The Bust of Cicero, a Roman orator, that is a few inches above the lawyers head in the office symbolizes Bartlebys lifeless life (sparknotes). Throughout my reading of the topic I saw that many commentators have compared Bartleby to a piece of office equipment like a scanner or a copy machine. Indeed, at some points in the story he does seem to be a mere office furnishing.
“I would prefer not to” Bartlebys trade mark phrase. Did this phrase really mean anything? Or was it there to bring confusion to the story, and raise more questions and add query? Some had interpreted his phrase as a scream for help, as if he is shouting “I am a human being, I can and will make choices concerning my own life.” But when his preferences are completely ignored and he is sent to the city prison, he gives up on life and dies. It appeared to him as if he had lost the one element of humanity he seemed to possess. Others said that, his refusal of the lawyers request has been read as a critique of the materialism of American culture that was growing at this time. Where it is pretty much significant in the story that the lawyers office is on Wall Street and Wall Street was at that time becoming the hub of financial activity in the U.S. His refusal amounts to a heroic opposition to economic control. That shows how the theme of this story is extremely subtle, and that gives the story its popularity among readers allover the world.

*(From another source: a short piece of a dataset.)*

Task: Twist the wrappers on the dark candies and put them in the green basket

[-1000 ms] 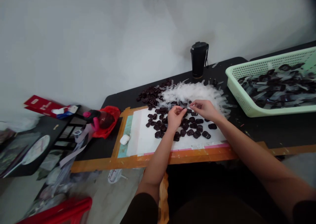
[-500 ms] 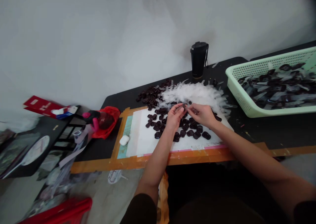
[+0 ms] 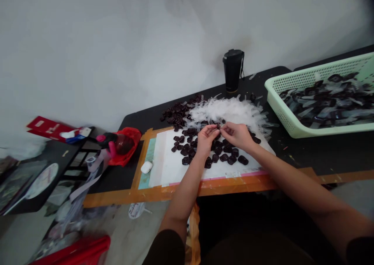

The last paragraph cant be left without analysis; its where a new mystery was revealed. It is the one thing the lawyer had discovered about Bartleby; the rumor that Bartleby once worked in the Dead Letter office, and was fired in an administrative shake-up. “Dead letters! Does it not sound like dead men? On errands of life, these letters speed to death…” The lawyer wonders whether it was the lonely depressing job, reading letters meant for people now gone or dead, which drove Bartleby into his final stillness beneath a prison-yard tree (litsum). The letters could also make a good metaphor for the drudgery of the emerging middle-class, blue collar job. Classifying the letters day in and day out could eventually be difficult for any human being to endure for a long time, and such repetitive tasks are even today a common source of melancholy, desperation and depression for some employees. By making them Dead Letters, Melville makes the depressing nature of such task more explicit (sparknotes).